A prominent example of the relevance of the new proceedings involves tenancy law.[29] The Austrian concept of tenancy law is very complex and includes various particularities. The concrete case in question concerned the limitations of the possibility for a higher rent because of the advantageous location of the rented property. This concept was considered in legal literature as a clear example of a violation of the right to equal treatment and a violation of the principle of reasonableness. The Constitutional Court, however, accepted the governmental justification for reasons of social justice and clarified that the tenancy law cannot be considered as unconstitutional in that regard.

To conclude the introductory overview of the Austrian Constitutional Court activity, it may be noted that a significant case load of the Constitutional Court is related to asylum cases. The reason is not only to be found in the increased number of migrants (related to the migration crisis in 2015) but is also linked to the organisational framework of legal protection in asylum cases. In the last few years, the Constitutional Court has in particular had to deal with many asylum cases with regard to a constitutional amendment in the year 2008, which restricted the access of asylum seekers to the (supreme) Administrative Court. With the establishment of the administrative court of first instance in the year 2014 and the possibility to address – again – the (supreme) Administrative Court, the extraordinarily high workload was reduced, at least to a certain extent: in 2012, 2,770 incoming cases out of 4,643 concerned asylum seekers; in 2016, the total number of incoming cases was 3,920 and 1,726 concerned asylum seekers. This reduction is significantly related to the new organisational framework.

The Constitutional Court especially reviews asylum cases in the context of Art. 8 ECHR, Art. 3 ECHR or with regard to arbitrariness in the asylum proceedings. A concrete example of a relevant judgment in asylum relates to the concept of so-called legal advisors in asylum proceedings.[30] The Constitutional Court declared that the limitation of the involvement of these legal advisors to certain asylum proceedings violates the principle of equal treatment of foreigners.

III. Constitutional Controversy

Annulment of the run-off election for the federal presidency (VfGH 1.07.2016, W I 6/2016)[31]

Politically speaking, the most significant judgment concerned the run-off election for the federal presidency. The Austrian presidential election was annulled by the Austrian Constitutional Court on July 1, 2016. The run-off vote revealed new political dimensions: the candidates of the two traditional parties (Conservatives and Social Democrats) did not even reach the run-off ballot, with the political candidates from the opposition parties[32] succeeding in the first round.

The run-off vote was held on May 22, 2016. No result had ever been so close in a presidential run-off election: only 30,863 votes separated the two candidates out of a total of 4.4 million votes cast. Until then, a member of the Green Party had never won the presidential elections in Austria, or had a presidential election ever been annulled.

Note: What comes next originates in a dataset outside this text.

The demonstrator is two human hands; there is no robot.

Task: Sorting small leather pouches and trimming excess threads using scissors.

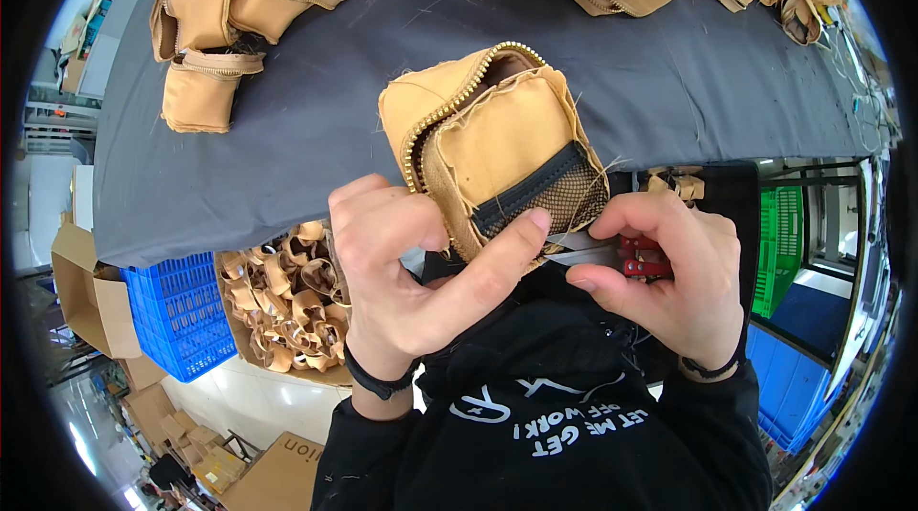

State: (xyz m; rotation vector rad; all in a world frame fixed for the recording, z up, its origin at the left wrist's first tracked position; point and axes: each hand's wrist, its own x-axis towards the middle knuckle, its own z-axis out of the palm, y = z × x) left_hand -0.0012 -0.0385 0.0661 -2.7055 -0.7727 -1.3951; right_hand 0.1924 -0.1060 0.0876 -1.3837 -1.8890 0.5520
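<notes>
A small tan pouch (pixel 507 148) with a brass zipper and a black mesh pocket (pixel 564 191) is tilted up at the table's near edge. My left hand (pixel 411 277) grips it from the lower left, with the thumb pressed over the mesh side. The zipper is partly open along the top, and loose threads stick out from the seams. In my right hand (pixel 684 267) is a pair of small red-handled thread snips (pixel 644 258). Their metal blades lie close to the pouch's lower right edge, and the tips are partly hidden.
More tan pouches (pixel 201 9) are heaped along the far side of the dark cloth-covered table (pixel 316 119). Below its near edge stands a carton (pixel 335 375) full of tan pieces, beside a blue crate (pixel 182 315). Green (pixel 779 243) and blue (pixel 789 387) crates stand at the right.
</notes>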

The Austrian Constitutional Court annulled the result primarily due to the violation of formal rules of the Federal Presidential Elections Act. The formal rules are intended to prevent violations of the principles of democratic elections. The Constitutional Court recalled that legal provisions on elections aiming at preventing abuse or manipulation must be applied strictly in accordance with their wording. Therefore, the opening of the ballots and the counting of votes must be performed by the election board as a collegiate body, i.e., in the presence of all members of the board duly invited to take part in the board meeting. The Constitutional Court traditionally applies a very restrictive approach when election results are being contested with regard to the violation of these principles. However, the Court only takes violations into consideration if they could have had an influence on the election result. To clarify this criterion, the Court looks at the overall number of votes which might have been affected by the violation and at the difference between the numbers of votes gained by the two candidates.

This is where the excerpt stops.